Your assignment: Only lines containing "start" are wanted from the data below. Copy those lines.

[Records from a collection]
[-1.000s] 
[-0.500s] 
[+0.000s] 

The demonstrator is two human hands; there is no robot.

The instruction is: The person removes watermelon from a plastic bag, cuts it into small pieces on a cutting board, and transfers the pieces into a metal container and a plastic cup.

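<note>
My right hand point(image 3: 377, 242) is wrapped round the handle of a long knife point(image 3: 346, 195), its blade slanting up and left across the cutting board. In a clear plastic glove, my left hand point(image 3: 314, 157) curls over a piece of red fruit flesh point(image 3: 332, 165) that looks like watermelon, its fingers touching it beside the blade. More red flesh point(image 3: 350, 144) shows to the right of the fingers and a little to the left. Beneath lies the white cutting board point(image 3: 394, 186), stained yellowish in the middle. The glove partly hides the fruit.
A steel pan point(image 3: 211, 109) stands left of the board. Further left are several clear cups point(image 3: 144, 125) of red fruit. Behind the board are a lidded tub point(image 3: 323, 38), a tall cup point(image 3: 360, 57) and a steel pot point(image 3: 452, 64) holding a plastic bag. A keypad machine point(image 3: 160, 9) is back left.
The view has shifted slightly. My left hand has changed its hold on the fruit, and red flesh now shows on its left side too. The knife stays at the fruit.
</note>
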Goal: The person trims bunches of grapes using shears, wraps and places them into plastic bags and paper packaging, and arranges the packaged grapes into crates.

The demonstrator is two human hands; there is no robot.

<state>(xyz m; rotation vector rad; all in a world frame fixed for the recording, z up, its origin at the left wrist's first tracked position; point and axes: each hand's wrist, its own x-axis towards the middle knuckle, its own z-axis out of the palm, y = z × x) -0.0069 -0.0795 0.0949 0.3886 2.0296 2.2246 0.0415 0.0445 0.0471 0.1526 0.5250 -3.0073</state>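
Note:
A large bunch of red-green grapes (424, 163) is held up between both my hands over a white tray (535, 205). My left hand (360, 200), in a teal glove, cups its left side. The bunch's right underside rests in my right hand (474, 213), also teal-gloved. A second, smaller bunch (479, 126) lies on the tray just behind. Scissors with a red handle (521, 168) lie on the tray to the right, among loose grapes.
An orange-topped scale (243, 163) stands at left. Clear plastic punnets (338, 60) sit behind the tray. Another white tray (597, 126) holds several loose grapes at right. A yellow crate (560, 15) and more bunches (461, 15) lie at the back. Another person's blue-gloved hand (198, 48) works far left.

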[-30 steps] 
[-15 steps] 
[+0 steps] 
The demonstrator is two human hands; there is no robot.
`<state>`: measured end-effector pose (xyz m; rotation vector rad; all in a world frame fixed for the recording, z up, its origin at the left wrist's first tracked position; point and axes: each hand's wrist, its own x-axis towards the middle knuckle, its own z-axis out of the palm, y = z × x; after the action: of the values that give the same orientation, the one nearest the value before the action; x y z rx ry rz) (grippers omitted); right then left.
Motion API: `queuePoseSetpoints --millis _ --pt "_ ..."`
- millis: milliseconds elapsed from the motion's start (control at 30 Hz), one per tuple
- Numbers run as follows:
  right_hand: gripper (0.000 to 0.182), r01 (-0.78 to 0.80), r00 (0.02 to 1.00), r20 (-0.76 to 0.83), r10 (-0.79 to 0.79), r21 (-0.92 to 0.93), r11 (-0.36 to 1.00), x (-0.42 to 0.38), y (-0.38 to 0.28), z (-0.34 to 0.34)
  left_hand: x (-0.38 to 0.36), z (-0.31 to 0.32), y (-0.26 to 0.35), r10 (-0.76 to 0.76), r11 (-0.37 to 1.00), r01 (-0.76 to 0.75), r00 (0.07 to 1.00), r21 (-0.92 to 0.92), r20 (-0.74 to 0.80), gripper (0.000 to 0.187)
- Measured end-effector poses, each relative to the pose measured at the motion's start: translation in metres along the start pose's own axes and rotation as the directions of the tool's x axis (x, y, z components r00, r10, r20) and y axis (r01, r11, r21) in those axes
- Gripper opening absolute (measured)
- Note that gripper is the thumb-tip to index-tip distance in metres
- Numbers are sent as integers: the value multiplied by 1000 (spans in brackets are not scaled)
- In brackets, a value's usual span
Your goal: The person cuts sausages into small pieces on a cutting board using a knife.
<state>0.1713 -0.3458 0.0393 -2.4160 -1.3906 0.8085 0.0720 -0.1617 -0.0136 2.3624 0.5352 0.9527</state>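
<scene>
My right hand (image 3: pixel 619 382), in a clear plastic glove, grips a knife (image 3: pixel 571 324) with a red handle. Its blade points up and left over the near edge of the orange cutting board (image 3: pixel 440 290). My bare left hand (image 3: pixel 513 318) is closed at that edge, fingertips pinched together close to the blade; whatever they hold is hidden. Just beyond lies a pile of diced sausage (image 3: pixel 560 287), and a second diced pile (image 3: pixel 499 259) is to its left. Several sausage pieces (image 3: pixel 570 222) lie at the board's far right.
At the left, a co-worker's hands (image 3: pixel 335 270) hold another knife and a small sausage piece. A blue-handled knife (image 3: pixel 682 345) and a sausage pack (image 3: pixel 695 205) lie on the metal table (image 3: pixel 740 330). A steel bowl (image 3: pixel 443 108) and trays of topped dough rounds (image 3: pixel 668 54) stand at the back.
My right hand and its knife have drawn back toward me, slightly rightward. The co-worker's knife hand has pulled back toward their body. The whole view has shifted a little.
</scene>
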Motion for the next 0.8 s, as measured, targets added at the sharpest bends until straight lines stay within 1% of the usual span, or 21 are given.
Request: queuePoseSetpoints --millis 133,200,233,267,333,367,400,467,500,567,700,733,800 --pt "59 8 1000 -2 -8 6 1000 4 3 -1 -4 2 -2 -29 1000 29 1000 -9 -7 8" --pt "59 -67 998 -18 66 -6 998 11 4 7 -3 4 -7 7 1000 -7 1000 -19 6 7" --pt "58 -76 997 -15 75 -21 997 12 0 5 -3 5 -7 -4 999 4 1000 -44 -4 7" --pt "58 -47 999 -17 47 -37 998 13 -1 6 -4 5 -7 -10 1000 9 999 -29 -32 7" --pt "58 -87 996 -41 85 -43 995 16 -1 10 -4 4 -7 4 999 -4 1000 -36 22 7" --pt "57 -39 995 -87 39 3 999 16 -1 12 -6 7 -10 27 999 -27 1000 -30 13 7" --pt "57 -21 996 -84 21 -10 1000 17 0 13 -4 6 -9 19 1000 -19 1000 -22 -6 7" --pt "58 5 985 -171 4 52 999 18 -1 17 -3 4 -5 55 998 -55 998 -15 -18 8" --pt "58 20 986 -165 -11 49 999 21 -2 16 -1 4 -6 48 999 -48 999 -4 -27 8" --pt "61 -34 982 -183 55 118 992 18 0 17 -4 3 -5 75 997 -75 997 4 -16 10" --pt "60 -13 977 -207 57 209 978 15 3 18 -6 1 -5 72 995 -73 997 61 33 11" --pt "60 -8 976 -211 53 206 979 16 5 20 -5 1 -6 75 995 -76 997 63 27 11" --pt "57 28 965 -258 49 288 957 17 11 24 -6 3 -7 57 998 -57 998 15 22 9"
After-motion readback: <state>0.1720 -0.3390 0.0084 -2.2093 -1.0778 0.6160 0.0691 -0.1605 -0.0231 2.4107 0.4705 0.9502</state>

Exercise solution:
- millis: milliseconds elapsed from the motion's start (control at 30 Hz), one per tuple
- Measured end-effector poses, each relative to the pose measured at the motion's start: translation in metres along the start pose's own axes and rotation as the directions of the tool's x axis (x, y, z components r00, r10, r20) and y axis (r01, r11, r21) in those axes

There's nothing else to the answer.